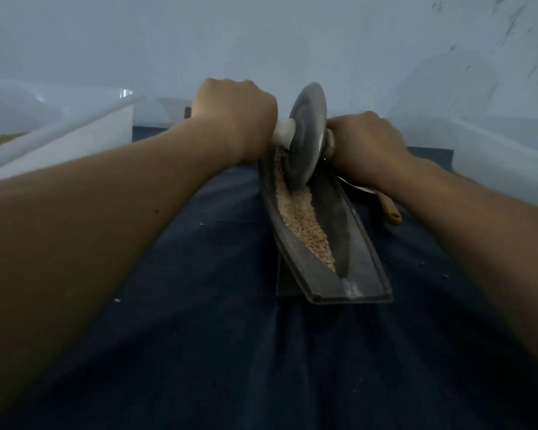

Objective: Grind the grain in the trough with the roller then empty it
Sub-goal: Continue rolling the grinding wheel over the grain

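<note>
**Both hands on roller, rim in grain**

Dark cloth (215, 336) nearest, a few white crumbs on it. Trough (348, 274) lies on the cloth, long axis running 6 to 12 o'clock. Grain (305, 225) sits in its groove, mostly along the 9 o'clock wall. Roller (306, 138) stands upright at the trough's 12 o'clock end, rim down in the grain. Left hand (233, 116) is fisted round the white axle (281, 131) at the roller's 9 o'clock. Right hand (364, 141) grips the axle at 3 o'clock. Wooden handle (390, 209) lies at the trough's 3 o'clock, partly hidden by the right wrist
</note>
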`<state>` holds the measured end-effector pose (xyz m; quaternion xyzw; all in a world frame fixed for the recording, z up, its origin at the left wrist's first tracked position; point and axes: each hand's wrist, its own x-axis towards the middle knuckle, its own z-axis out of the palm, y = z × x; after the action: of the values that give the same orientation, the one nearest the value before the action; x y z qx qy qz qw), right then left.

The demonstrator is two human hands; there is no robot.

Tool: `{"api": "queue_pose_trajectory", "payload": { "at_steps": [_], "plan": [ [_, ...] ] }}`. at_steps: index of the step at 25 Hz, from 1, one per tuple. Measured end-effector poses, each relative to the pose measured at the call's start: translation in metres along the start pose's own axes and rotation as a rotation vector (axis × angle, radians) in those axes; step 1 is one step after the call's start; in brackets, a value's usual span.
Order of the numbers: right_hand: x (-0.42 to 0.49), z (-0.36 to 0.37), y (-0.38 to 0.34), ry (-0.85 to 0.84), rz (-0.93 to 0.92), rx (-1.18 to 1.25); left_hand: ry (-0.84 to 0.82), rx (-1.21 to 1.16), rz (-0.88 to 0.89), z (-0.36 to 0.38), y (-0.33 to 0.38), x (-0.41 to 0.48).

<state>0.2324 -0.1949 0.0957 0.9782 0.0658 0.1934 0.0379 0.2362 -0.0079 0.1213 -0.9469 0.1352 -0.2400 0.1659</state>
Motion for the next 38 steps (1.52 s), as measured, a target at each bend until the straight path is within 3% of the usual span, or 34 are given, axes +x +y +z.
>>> {"api": "queue_pose_trajectory", "payload": {
  "at_steps": [2, 5, 9, 11, 15, 17, 21, 23, 25, 27, 30, 32, 35, 37, 38],
  "plan": [
    [-0.014, -0.004, 0.004, 0.011, -0.038, -0.034, 0.02, -0.002, 0.018, 0.0, -0.002, -0.011],
    [-0.067, -0.019, 0.008, 0.176, -0.174, -0.099, 0.167, -0.049, 0.14, 0.008, -0.015, -0.066],
    [-0.081, -0.022, 0.016, 0.177, -0.192, -0.11, 0.25, -0.02, 0.165, 0.012, -0.019, -0.072],
    [-0.056, -0.012, 0.002, 0.206, -0.11, -0.145, 0.182, 0.021, 0.047, 0.022, -0.008, -0.049],
    [0.004, -0.021, -0.017, 0.118, -0.044, -0.151, -0.013, -0.168, -0.126, 0.032, -0.008, -0.013],
    [-0.007, -0.027, -0.013, 0.075, -0.092, -0.173, -0.025, -0.185, -0.087, 0.031, -0.011, -0.032],
    [-0.083, -0.036, 0.006, 0.185, -0.268, -0.118, 0.229, -0.137, 0.126, 0.012, -0.022, -0.089],
    [-0.085, -0.033, 0.013, 0.271, -0.31, -0.111, 0.203, -0.112, 0.15, 0.015, -0.025, -0.092],
    [-0.061, -0.018, 0.013, 0.316, -0.238, -0.174, 0.163, -0.049, 0.062, 0.021, -0.015, -0.077],
    [-0.026, 0.001, 0.006, 0.253, -0.113, -0.185, 0.114, -0.017, -0.058, 0.023, -0.006, -0.044],
    [-0.004, 0.009, 0.005, 0.185, -0.019, -0.119, 0.042, -0.021, -0.055, 0.013, -0.002, -0.014],
    [-0.026, 0.001, 0.009, 0.204, -0.088, -0.117, 0.045, -0.068, -0.009, 0.013, -0.006, -0.029],
    [-0.08, -0.021, 0.014, 0.382, -0.227, -0.16, 0.042, -0.194, 0.106, 0.023, -0.026, -0.067],
    [-0.097, -0.028, 0.02, 0.393, -0.245, -0.119, -0.048, -0.21, 0.148, 0.025, -0.036, -0.067],
    [-0.094, -0.024, 0.02, 0.368, -0.212, -0.129, -0.007, -0.162, 0.142, 0.025, -0.034, -0.065]
  ]
}}
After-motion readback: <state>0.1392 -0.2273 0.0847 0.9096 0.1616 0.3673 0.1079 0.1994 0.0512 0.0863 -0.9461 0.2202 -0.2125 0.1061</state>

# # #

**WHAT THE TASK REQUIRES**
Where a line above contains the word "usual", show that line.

**EXPECTED OUTPUT**
Tool: `{"api": "queue_pose_trajectory", "payload": { "at_steps": [_], "plan": [ [_, ...] ] }}`. at_steps: index of the step at 25 Hz, from 1, one per tuple. Measured end-effector poses, each relative to the pose measured at the call's start: translation in metres along the start pose's own axes and rotation as a rotation vector (axis × angle, radians) in those axes; step 1 is one step after the call's start; in brackets, a value's usual span.
Motion for the next 38 steps (1.52 s), as measured, a target at each bend until the straight path is within 3% of the usual span, or 34 are given, axes +x +y +z.

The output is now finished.